# WHAT THIS TASK INVOLVES:
Your response should consist of every entry, unchanged.

++++ RECORDS

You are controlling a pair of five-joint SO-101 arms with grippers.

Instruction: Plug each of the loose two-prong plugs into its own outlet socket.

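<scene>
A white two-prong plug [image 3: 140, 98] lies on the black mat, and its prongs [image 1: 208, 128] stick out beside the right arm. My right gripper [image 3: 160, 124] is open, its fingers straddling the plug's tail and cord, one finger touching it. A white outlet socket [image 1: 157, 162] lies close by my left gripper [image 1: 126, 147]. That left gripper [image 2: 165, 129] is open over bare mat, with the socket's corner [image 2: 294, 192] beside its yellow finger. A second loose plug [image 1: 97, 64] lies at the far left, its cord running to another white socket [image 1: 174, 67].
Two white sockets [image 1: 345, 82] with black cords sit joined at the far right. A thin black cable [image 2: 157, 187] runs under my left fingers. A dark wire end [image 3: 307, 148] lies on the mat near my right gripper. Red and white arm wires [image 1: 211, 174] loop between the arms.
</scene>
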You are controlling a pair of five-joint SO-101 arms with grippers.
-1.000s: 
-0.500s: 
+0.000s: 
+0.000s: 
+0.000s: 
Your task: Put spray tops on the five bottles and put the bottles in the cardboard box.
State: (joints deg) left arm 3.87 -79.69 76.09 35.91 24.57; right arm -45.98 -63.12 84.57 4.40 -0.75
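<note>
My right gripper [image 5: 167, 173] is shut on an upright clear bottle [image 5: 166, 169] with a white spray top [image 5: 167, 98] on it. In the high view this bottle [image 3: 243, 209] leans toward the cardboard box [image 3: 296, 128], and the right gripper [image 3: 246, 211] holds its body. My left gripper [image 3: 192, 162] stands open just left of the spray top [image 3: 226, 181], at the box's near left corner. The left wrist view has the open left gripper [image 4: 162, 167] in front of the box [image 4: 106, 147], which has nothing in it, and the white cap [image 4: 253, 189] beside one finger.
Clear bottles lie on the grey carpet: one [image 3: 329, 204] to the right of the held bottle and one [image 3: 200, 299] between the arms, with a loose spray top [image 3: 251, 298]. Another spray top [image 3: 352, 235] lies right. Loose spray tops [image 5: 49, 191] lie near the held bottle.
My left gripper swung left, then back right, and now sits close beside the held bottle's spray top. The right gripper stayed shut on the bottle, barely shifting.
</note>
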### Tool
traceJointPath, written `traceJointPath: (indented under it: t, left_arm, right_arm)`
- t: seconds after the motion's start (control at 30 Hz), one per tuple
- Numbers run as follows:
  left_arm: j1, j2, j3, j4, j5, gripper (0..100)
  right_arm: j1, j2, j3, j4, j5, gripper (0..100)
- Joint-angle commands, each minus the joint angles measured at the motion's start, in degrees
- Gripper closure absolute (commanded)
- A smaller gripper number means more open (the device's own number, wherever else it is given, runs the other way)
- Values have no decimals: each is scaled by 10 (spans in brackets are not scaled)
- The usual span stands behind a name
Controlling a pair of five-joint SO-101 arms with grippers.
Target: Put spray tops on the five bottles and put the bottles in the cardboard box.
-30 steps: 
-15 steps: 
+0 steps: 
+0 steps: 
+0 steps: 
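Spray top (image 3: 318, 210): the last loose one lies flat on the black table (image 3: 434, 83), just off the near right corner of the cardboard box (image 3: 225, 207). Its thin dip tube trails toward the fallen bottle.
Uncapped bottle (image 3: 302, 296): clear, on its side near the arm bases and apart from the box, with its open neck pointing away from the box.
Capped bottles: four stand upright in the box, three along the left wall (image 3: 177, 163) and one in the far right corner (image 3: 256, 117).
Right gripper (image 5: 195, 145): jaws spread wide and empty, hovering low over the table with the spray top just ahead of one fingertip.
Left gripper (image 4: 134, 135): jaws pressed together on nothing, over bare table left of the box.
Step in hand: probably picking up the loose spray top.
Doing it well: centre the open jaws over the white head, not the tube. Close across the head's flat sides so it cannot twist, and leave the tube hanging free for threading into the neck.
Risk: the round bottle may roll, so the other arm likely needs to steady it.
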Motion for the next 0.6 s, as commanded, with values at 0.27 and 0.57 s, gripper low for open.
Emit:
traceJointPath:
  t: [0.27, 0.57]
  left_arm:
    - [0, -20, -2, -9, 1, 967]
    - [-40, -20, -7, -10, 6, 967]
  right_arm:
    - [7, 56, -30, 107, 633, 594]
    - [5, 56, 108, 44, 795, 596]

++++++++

# ANSWER TO THIS PROBLEM:
You are controlling a pair of five-joint SO-101 arms with grippers.

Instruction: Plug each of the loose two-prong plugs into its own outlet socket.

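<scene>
A white two-prong plug [image 3: 140, 98] lies on the black mat, and its prongs [image 1: 208, 128] stick out beside the right arm. My right gripper [image 3: 160, 124] is open, its fingers straddling the plug's tail and cord, one finger touching it. A white outlet socket [image 1: 157, 162] lies close by my left gripper [image 1: 126, 147]. That left gripper [image 2: 165, 129] is open over bare mat, with the socket's corner [image 2: 294, 192] beside its yellow finger. A second loose plug [image 1: 97, 64] lies at the far left, its cord running to another white socket [image 1: 174, 67].
Two white sockets [image 1: 345, 82] with black cords sit joined at the far right. A thin black cable [image 2: 157, 187] runs under my left fingers. A dark wire end [image 3: 307, 148] lies on the mat near my right gripper. Red and white arm wires [image 1: 211, 174] loop between the arms.
</scene>
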You are controlling a pair of five-joint SO-101 arms with grippers.
-1.000s: 
-0.500s: 
+0.000s: 
+0.000s: 
+0.000s: 
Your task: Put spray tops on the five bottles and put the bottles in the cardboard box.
State: (joints deg) left arm 3.87 -79.69 76.09 35.91 24.57; right arm -45.98 -63.12 84.57 4.40 -0.75
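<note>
My right gripper [image 5: 167, 173] is shut on an upright clear bottle [image 5: 166, 169] with a white spray top [image 5: 167, 98] on it. In the high view this bottle [image 3: 243, 209] leans toward the cardboard box [image 3: 296, 128], and the right gripper [image 3: 246, 211] holds its body. My left gripper [image 3: 192, 162] stands open just left of the spray top [image 3: 226, 181], at the box's near left corner. The left wrist view has the open left gripper [image 4: 162, 167] in front of the box [image 4: 106, 147], which has nothing in it, and the white cap [image 4: 253, 189] beside one finger.
Clear bottles lie on the grey carpet: one [image 3: 329, 204] to the right of the held bottle and one [image 3: 200, 299] between the arms, with a loose spray top [image 3: 251, 298]. Another spray top [image 3: 352, 235] lies right. Loose spray tops [image 5: 49, 191] lie near the held bottle.
My left gripper swung left, then back right, and now sits close beside the held bottle's spray top. The right gripper stayed shut on the bottle, barely shifting.
</note>
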### Tool
traceJointPath, written `traceJointPath: (indented under it: t, left_arm, right_arm)`
- t: seconds after the motion's start (control at 30 Hz), one per tuple
- Numbers run as follows:
  left_arm: j1, j2, j3, j4, j5, gripper (0..100)
  right_arm: j1, j2, j3, j4, j5, gripper (0..100)
- Joint-angle commands, each minus the joint angles measured at the motion's start, in degrees
- Gripper closure absolute (commanded)
- A smaller gripper number means more open (the device's own number, wherever else it is given, runs the other way)
- Values have no decimals: each is scaled by 10 (spans in brackets are not scaled)
- The usual span stands behind a name
Controlling a pair of five-joint SO-101 arms with grippers.
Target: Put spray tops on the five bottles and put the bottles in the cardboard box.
-30 steps: 
-15 steps: 
+0 steps: 
+0 steps: 
+0 steps: 
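Spray top (image 3: 318, 210): the last loose one lies flat on the black table (image 3: 434, 83), just off the near right corner of the cardboard box (image 3: 225, 207). Its thin dip tube trails toward the fallen bottle.
Uncapped bottle (image 3: 302, 296): clear, on its side near the arm bases and apart from the box, with its open neck pointing away from the box.
Capped bottles: four stand upright in the box, three along the left wall (image 3: 177, 163) and one in the far right corner (image 3: 256, 117).
Right gripper (image 5: 195, 145): jaws spread wide and empty, hovering low over the table with the spray top just ahead of one fingertip.
Left gripper (image 4: 134, 135): jaws pressed together on nothing, over bare table left of the box.
Step in hand: probably picking up the loose spray top.
Doing it well: centre the open jaws over the white head, not the tube. Close across the head's flat sides so it cannot twist, and leave the tube hanging free for threading into the neck.
Risk: the round bottle may roll, so the other arm likely needs to steady it.
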Motion for the next 0.6 s, as commanded, with values at 0.27 and 0.57 s, gripper low for open.
Emit:
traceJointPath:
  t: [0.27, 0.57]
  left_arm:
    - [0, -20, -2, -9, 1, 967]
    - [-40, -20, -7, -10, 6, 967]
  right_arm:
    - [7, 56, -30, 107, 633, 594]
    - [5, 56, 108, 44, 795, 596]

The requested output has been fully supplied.